*** Begin section ***
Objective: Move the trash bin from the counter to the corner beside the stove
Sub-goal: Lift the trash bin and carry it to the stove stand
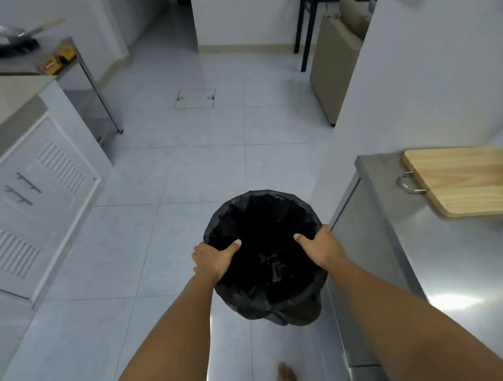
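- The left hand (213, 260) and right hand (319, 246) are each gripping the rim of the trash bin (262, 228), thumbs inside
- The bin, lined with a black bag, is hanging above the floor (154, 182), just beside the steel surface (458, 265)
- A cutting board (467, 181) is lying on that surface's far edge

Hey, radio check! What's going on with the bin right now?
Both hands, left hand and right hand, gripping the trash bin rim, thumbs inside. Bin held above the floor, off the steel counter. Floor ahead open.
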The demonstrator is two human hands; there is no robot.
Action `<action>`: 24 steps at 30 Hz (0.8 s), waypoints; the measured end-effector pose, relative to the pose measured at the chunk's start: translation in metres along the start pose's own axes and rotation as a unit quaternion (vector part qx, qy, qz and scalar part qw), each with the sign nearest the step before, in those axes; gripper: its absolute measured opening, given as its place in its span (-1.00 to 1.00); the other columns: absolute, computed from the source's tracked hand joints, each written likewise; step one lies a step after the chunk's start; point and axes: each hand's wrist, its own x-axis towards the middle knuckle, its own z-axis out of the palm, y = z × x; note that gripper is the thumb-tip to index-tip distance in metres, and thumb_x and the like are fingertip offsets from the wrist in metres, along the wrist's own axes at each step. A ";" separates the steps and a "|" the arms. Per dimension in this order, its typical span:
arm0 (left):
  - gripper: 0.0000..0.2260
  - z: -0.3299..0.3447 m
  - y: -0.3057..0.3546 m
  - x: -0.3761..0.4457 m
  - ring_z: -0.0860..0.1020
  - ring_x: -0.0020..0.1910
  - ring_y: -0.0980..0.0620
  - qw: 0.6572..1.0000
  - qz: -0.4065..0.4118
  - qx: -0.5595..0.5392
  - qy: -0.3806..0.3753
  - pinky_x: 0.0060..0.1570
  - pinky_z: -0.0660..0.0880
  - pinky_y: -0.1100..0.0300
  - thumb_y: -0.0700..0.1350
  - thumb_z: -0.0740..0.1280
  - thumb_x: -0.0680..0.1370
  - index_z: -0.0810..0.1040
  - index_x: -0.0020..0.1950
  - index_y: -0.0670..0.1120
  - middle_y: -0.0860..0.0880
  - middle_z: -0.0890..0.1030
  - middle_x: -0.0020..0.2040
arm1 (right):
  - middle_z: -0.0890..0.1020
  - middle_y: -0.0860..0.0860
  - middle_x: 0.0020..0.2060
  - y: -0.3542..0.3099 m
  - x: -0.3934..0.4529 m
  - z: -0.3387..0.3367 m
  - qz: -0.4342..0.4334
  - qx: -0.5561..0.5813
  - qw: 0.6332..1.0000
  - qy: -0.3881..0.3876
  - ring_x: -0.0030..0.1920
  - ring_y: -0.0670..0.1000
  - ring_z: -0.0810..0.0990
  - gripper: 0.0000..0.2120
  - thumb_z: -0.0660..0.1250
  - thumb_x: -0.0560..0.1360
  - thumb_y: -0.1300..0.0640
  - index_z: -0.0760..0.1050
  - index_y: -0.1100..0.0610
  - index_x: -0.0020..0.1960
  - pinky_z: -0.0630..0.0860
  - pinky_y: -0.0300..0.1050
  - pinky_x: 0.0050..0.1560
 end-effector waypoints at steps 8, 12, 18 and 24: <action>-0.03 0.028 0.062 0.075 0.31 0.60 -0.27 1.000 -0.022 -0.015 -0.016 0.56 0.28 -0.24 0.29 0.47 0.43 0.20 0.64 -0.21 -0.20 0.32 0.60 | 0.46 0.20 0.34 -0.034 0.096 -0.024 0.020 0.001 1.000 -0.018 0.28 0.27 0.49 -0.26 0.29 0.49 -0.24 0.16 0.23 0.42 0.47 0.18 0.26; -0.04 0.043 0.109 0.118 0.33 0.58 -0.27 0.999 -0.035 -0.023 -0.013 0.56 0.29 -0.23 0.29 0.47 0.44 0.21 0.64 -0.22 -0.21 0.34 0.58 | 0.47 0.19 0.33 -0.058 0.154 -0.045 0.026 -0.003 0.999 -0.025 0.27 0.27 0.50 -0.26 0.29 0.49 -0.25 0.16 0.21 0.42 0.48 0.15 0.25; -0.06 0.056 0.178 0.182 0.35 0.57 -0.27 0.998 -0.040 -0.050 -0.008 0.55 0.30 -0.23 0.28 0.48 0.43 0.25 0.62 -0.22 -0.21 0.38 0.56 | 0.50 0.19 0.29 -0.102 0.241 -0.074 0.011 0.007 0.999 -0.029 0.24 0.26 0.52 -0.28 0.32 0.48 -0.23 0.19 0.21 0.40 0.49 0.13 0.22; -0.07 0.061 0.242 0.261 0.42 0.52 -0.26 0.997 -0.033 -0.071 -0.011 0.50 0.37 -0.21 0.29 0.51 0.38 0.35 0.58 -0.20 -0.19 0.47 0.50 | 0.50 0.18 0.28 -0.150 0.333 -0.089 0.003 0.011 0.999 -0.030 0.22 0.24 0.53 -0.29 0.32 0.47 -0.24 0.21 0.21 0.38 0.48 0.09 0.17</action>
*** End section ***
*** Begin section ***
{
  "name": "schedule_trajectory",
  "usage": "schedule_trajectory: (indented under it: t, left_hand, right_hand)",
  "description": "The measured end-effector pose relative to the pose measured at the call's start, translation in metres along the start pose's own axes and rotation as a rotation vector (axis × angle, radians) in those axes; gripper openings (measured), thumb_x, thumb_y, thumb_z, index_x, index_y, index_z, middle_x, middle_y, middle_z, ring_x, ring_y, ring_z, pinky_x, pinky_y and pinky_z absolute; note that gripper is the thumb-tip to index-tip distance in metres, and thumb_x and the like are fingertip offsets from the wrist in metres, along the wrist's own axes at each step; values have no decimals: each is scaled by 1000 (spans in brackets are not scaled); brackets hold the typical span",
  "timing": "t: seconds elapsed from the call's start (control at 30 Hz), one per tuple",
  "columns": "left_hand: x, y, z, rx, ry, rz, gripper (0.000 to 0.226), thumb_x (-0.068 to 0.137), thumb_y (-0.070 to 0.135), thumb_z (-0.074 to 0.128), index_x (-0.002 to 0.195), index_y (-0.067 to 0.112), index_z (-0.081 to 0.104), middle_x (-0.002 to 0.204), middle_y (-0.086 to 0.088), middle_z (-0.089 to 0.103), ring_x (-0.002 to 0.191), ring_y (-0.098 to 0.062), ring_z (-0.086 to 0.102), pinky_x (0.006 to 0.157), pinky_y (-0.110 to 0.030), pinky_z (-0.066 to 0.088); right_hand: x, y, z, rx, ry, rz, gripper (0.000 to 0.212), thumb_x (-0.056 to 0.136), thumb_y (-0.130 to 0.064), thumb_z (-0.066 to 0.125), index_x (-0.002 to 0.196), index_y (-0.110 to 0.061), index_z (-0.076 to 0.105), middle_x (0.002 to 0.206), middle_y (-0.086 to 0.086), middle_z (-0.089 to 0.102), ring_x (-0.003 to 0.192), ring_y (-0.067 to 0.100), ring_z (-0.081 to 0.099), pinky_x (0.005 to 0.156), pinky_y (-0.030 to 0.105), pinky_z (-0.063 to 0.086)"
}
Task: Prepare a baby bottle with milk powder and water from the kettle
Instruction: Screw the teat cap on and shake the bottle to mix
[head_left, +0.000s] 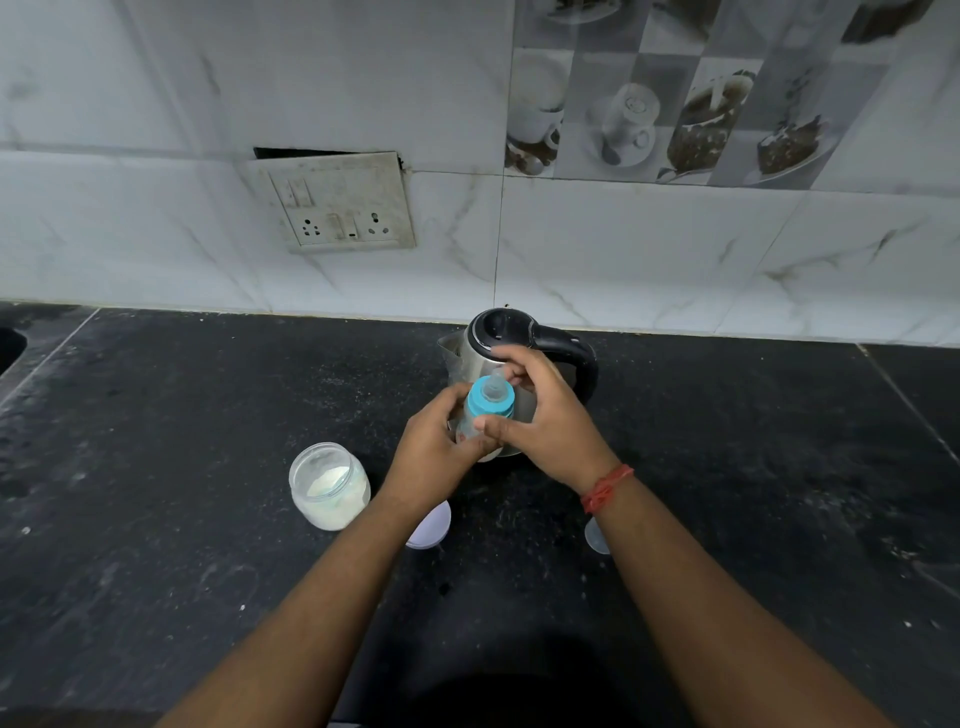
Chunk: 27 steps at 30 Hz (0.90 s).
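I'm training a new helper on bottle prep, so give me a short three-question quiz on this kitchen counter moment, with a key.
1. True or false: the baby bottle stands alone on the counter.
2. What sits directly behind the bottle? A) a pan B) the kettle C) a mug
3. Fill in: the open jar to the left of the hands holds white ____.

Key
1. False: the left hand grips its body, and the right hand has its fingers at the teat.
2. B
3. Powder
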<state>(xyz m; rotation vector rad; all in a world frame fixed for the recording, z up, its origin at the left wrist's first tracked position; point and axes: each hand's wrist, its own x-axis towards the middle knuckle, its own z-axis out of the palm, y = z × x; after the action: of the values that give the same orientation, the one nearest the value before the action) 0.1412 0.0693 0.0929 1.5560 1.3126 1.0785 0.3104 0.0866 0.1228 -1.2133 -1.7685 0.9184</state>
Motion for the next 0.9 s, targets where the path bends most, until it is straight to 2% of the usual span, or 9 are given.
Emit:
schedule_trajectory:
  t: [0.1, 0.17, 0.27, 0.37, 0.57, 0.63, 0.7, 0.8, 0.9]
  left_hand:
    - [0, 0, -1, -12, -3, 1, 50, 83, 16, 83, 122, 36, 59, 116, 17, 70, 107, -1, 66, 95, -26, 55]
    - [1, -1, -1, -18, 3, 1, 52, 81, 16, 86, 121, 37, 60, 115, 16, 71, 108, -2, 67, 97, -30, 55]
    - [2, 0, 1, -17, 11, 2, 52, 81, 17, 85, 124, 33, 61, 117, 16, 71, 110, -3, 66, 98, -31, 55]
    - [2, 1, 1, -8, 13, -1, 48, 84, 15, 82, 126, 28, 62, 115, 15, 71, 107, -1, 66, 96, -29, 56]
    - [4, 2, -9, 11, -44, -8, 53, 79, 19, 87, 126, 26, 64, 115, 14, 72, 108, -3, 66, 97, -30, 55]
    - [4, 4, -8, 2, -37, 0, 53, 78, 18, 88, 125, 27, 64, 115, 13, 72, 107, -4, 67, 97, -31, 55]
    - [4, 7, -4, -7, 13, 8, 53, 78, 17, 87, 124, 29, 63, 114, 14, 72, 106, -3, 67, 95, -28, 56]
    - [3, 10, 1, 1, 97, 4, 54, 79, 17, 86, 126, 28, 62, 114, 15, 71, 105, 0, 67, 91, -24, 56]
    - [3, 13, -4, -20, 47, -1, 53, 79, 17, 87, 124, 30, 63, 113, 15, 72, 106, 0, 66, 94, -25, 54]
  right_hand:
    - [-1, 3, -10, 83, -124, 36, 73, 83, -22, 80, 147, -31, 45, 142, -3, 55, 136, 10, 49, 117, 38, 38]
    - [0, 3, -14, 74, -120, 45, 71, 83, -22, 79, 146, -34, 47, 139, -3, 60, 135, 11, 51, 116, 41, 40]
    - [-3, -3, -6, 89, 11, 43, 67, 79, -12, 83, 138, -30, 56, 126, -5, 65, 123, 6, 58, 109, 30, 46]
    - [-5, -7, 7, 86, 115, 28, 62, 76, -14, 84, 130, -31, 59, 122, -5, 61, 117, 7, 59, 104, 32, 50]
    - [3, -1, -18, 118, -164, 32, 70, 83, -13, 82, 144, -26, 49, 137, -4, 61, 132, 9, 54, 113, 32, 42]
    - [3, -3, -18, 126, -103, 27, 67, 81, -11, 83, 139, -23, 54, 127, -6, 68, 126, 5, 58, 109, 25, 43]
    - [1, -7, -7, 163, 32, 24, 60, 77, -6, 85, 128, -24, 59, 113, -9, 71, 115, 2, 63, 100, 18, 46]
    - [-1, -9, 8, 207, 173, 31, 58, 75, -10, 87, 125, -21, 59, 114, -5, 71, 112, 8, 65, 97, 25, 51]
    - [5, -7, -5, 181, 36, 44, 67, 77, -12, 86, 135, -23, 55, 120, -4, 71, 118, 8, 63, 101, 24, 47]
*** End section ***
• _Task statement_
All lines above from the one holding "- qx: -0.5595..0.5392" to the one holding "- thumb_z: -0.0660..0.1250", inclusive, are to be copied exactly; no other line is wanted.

• _Your response_
  - qx: -0.5595..0.5392
  - qy: -0.3806..0.3753
  - pinky_x: 0.0060..0.1570
  - pinky_z: -0.0660..0.0880
  - pinky_y: -0.1100..0.0300
  - thumb_y: -0.0700..0.1350
  - thumb_z: -0.0740..0.1280
  - thumb_x: -0.0680..0.1370
  - index_z: -0.0810..0.1040
  - index_x: -0.0020..0.1950
  - index_y: -0.0670..0.1120
  - middle_y: -0.0860..0.0880
  - middle_z: -0.0890..0.1030
  - middle_x: -0.0020..0.2040
arm1 (right):
  - middle_z: -0.0890..0.1020
  - middle_y: -0.0860..0.0860
  - middle_x: 0.0020..0.2060
  - y: -0.3542..0.3099 m
  - x: -0.3934..0.4529 m
  - z: -0.3387..0.3367 m
  - qz: -0.4342..0.4334
  - qx: -0.5561..0.5813
  - qw: 0.6332..1.0000
  - qy: -0.3881..0.3876
  - ring_x: -0.0030..0.1920
  - ring_y: -0.0670..0.1000
  - ring_z: -0.0810..0.0990
  - gripper: 0.0000..0.2120
  - thumb_z: -0.0660..0.1250

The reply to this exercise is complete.